▶ **PROBLEM TO WORK ON**
Copy out all of the data exactly as it appears.
----
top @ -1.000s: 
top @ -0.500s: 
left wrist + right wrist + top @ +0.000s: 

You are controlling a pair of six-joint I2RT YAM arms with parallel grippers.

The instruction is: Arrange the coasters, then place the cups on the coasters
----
▶ **ANSWER**
top @ -1.000s: 
top @ -0.500s: 
left wrist + right wrist + top @ +0.000s: 

You are controlling a pair of six-joint I2RT YAM arms with parallel grippers.

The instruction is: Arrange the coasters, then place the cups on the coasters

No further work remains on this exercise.